Une première condamnation au titre de la section la plus sévère du Computer Misuse Act
Jubair et Flowers ont plaidé coupable le 22 juin, jour prévu pour l’ouverture de leur procès, pour un délit relevant de la section 3ZA du Computer Misuse Act de 1990. Cette disposition, la plus sévère du texte britannique, s’applique lorsque l’acte non autorisé cause ou crée un risque significatif de dommage grave, l’auteur ayant agi intentionnellement ou avec insouciance quant à ce risque. Il s’agit de la première condamnation obtenue sur ce fondement.
L’enquête a par ailleurs établi qu’Owen Flowers avait, le 6 septembre 2024, mené des cyberattaques contre deux prestataires de santé américains à but non lucratif, SSM Health et Sutter Health. Il aurait évoqué dans des échanges la possibilité que le blocage des systèmes visés « puisse tuer un patient de 90 ans sous assistance respiratoire », avant d’être interpellé et empêché de mener à bien cette action. Les enquêteurs ont pu relier Flowers à un serveur distant utilisé pour lancer les trois attaques, tandis que les éléments impliquant Jubair dans l’intrusion chez TfL ont été obtenus grâce à une coopération avec des partenaires judiciaires étrangers.
Une organisation présentée comme durablement affaiblie
Jubair et Flowers, arrêtés à leur domicile le 16 septembre 2025, sont décrits par les autorités britanniques comme des membres dirigeants du collectif Scattered Spider. Le Deputy Director de la National Cyber Crime Unit de la NCA, Paul Foster, a qualifié l’affaire de plus importante poursuite jamais engagée devant les juridictions britanniques en matière de cybercriminalité, résultat de près de deux années d’enquête menées avec le CPS et les partenaires policiers.
La NCA indique que, si la marque Scattered Spider pourrait continuer d’être utilisée par d’autres cybercriminels, l’action engagée contre Jubair et Flowers a mis un terme à l’activité opérationnelle du groupe, une évaluation indépendante de Microsoft confirmant selon l’agence que les arrestations ont significativement dégradé sa capacité opérationnelle.

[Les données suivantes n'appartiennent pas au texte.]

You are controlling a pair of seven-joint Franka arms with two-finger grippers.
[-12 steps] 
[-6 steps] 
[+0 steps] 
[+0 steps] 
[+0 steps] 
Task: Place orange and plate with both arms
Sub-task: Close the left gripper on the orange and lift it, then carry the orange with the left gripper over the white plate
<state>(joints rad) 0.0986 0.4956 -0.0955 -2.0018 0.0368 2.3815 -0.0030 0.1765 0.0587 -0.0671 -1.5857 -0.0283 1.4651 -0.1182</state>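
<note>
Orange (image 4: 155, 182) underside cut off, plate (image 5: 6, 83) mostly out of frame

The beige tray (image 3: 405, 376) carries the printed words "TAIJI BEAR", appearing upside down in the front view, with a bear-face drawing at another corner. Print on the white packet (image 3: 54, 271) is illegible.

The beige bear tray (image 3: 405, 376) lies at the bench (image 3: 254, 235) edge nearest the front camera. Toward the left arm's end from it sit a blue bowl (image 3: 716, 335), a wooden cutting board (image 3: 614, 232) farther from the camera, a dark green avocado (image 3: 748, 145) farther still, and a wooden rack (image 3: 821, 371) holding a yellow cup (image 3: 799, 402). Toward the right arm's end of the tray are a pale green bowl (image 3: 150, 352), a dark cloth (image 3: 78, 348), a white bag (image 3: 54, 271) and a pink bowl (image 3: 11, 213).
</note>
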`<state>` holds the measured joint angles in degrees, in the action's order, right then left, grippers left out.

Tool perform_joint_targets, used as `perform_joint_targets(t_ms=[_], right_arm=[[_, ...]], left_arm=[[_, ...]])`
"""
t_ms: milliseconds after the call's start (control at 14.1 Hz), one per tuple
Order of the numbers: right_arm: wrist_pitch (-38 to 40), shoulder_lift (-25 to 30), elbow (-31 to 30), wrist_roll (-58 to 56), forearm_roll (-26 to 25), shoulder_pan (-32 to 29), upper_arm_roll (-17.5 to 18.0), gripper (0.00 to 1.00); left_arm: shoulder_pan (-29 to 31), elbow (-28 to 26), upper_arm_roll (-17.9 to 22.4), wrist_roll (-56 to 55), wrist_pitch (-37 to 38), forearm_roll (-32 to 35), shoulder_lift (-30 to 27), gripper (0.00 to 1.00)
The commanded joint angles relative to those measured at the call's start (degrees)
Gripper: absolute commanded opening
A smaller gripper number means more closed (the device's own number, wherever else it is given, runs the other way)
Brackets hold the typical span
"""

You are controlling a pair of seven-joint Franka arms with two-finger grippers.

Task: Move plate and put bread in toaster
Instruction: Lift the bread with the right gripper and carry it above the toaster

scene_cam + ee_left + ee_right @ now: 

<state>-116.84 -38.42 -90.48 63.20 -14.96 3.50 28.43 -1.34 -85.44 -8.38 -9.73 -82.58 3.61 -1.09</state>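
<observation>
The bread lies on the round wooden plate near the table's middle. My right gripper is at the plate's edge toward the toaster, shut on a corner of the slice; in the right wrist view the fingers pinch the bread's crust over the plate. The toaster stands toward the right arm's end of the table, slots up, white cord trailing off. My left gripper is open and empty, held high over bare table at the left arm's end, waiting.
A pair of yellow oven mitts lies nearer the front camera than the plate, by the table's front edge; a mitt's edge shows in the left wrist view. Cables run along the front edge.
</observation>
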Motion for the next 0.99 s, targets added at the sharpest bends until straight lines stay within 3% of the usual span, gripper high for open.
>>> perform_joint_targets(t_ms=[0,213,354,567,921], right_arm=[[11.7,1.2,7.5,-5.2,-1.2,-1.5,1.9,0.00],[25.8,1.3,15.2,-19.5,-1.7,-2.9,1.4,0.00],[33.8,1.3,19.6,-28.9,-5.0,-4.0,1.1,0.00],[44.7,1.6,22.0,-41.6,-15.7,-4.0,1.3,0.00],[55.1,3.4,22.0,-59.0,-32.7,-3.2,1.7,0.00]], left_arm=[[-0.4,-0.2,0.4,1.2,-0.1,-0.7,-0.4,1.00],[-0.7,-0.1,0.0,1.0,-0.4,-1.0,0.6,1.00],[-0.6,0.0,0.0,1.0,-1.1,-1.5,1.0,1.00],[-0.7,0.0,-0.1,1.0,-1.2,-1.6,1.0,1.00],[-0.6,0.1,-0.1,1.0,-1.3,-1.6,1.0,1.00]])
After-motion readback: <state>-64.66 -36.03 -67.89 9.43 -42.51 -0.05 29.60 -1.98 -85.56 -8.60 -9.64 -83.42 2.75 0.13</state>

Du côté de la City of London Police, le commandant Ollie Shaw a profité de l’annonce pour plaider en faveur des Cyber Crime Risk Orders, un dispositif encore à l’état de proposition qui permettrait aux tribunaux d’imposer des restrictions proportionnées à l’usage des appareils, services en ligne et technologies par des individus jugés à risque. Andy Lord, Commissioner du réseau de transport londonien, a pour sa part salué l’issue judiciaire tout en rappelant l’attention portée par l’organisation à la sécurité de ses systèmes et des données de ses usagers. Le FBI, par la voix de son Assistant Director Brett Leatherman, a également salué le travail de la NCA, soulignant le recours récurrent de Scattered Spider à l’extorsion de données, aux attaques par SIM swapping et à l’ingénierie sociale pour s’introduire dans des réseaux et compromettre des services critiques.